BRIEF:
Retype the listing found below exactly, but leave out each picture.

Start of Block

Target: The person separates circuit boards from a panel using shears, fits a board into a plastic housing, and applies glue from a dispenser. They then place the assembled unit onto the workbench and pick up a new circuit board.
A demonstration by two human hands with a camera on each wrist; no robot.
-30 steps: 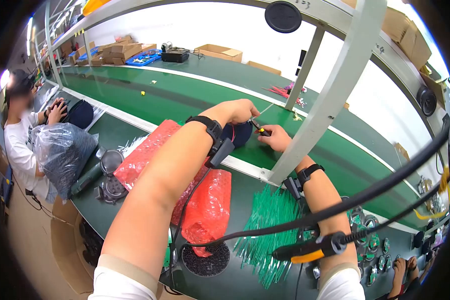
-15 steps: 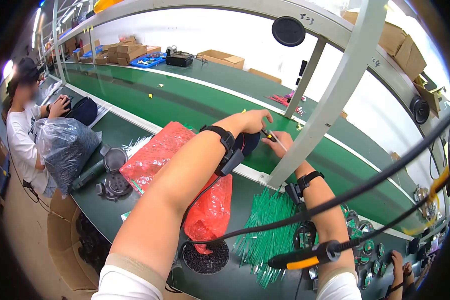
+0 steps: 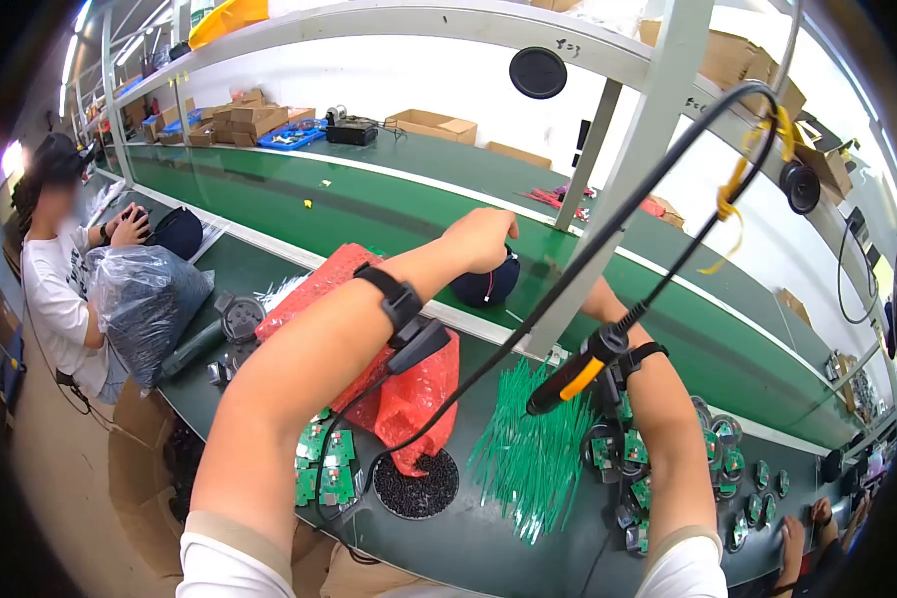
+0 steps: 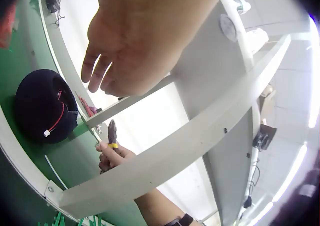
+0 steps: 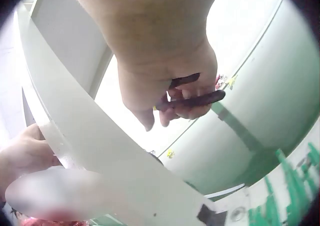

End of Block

ANSWER FOR THE TASK:
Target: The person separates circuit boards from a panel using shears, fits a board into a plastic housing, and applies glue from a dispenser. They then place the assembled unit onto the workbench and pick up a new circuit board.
A demonstration by two human hands with a camera on each wrist; no robot.
-30 steps: 
-15 steps: 
+0 steps: 
+0 steps: 
+0 steps: 

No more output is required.